The only novel I have read since ordination was Michael O’Brien’s Island of the World.  It’s a gripping and grinding historical-fiction account about a man named Josip who grows up in Croatia in the 1940s.  His family and community is then destroyed by Tito’s communism.  Josip is sent to a gulag called Goli Otok in real life.  There, he is tortured and loses his faith.  After escaping, he wanders Italy and finally ends up a janitor in NYC.  Does he regain his faith?  You’ll have to read the book.  It was so good I read it twice since ordination.

Since reading Island of the World, I have had a healthy fascination with Croatia.  The book captures the fact that Croatia is the crossroads between a Catholicism that can be described as both Western and Eastern (although it is certainly more Roman Catholic than Byzantine Catholic.)  Croatia is known as one of the most beautiful countries in Eastern Europe.  Like many countries in Eastern Europe, it had a large percentage of its population killed by Marxists.

How does Catholicism survive in a place like this?  Precisely because of her saints and martyrs.  The fictional Josip was based on several real men.
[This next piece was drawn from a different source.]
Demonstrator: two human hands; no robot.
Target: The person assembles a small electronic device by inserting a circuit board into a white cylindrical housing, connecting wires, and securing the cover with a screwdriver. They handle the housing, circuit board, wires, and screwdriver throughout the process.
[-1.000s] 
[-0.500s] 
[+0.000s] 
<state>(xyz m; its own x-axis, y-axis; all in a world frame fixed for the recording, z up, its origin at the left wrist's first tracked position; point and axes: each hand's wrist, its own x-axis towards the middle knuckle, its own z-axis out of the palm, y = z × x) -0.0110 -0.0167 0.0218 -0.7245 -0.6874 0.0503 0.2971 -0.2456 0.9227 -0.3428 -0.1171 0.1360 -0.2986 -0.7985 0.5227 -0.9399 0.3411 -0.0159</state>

Recently, I was asked to speak at a conference in Zagreb, Croatia on the topic of Christ the King.  Apparently, I was needed as the pinch-hitter in place of an American Archbishop who canceled at the last minute.

Although I don’t usually agree to unplanned travel situations, my love of Croatia and this group’s need for a keynote speaker urged me on to say “yes” to this last minute invite.  The people and the land of Croatia did not disappoint.  I found them (equal to perhaps only the Brazilians?) to be the most hospitable people in all my travels.

You can also hear my talk on Christ the King given there that contains a quick jaunt through the Croatian Catholics fighting the Muslims for 500 years and the Communists for 50 years.  It was at a conference held by the Apologetic Association of Blessed Ivan Merz.

Marko’s school

As always, I learned more than I taught.  My last night there I stayed with a single man about my age who grew up in the same neighborhood as that in which he currently lives.  We will call him Marko in this article.  Above, is the grade-school where he went in the 1980s.   He told me how every day at class started at that grade school under Tito’s ruthless communism regime.

He recounted to me what it was like to grow up under Tito’s regime the same time I was in grade-school in Colorado. The teacher would call one of the students to stand in front of the blackboard who would then yell: “At attention! For homeland with Tito!”  Then, all the other students then had to reply: “Forward!” (while putting their fist to their temple.)  Obviously, this was indoctrination for the children. It exacted undying loyalty to the system.

The communists had to ferret out any Christian children because they were more difficult to control.  Marko explained to me that his communist teacher would regularly make other students rat-out any Catholic students who still attended religious education.  Marko did attend catechesis, so he prayed hard he wouldn’t get caught. He hadn’t really had his reversion yet to see that suffering for Christ was glory on earth.

Many years later, Marko had a big conversion, or at least a reversion where he truly decided to follow Christ crucified in a fearless manner.  He now attends the Traditional Latin Mass.

At one point a few years ago, Marko was shamed away from one of his Novus communities for publicly challenging Amoris Laetitia, the document that allows “divorced and remarried” couples to sacrilege the Eucharist by approaching Holy Communion with no declaration of nullity.

Having lived under both communism and modernism, Marko amazingly told me that Catholics living under the modernists is now more difficult than living under the communists.

He explained it this way: At least when he was a child and he was persecuted for the faith under the Tito regime, the enemies of the faith were hostile to believers in the open.  But now, under modernism, Marko told me that it’s more difficult to be Catholic than even in the 1980s.  When I asked him why this was the case, he quickly replied: “Now, we don’t know who the enemy is!”

Basically, the current modernist hierarchy dresses up as Catholics, but they have the same ecumenical view towards world religions as the communists under Tito.

One thing Marko added on WhatsApp to me before I published this article was: “The communists persecuted the Church from the outside, today’s neo-modernists persecute faithful Catholics from the inside, which is much, much worse.  After World War II, the communists in the area of today’s Croatia did not destroy Churches, but in some rare cases allowed the construction of new Churches.  It is interesting that the communists preserved the old altars in the Churches by not giving the neo-modernists permission to remove them after 1969. The communists saw artistic value in the old altars.”

So we see the same plight of trads against modernists the world over since the 1960s.  God, please rescue your Church soon.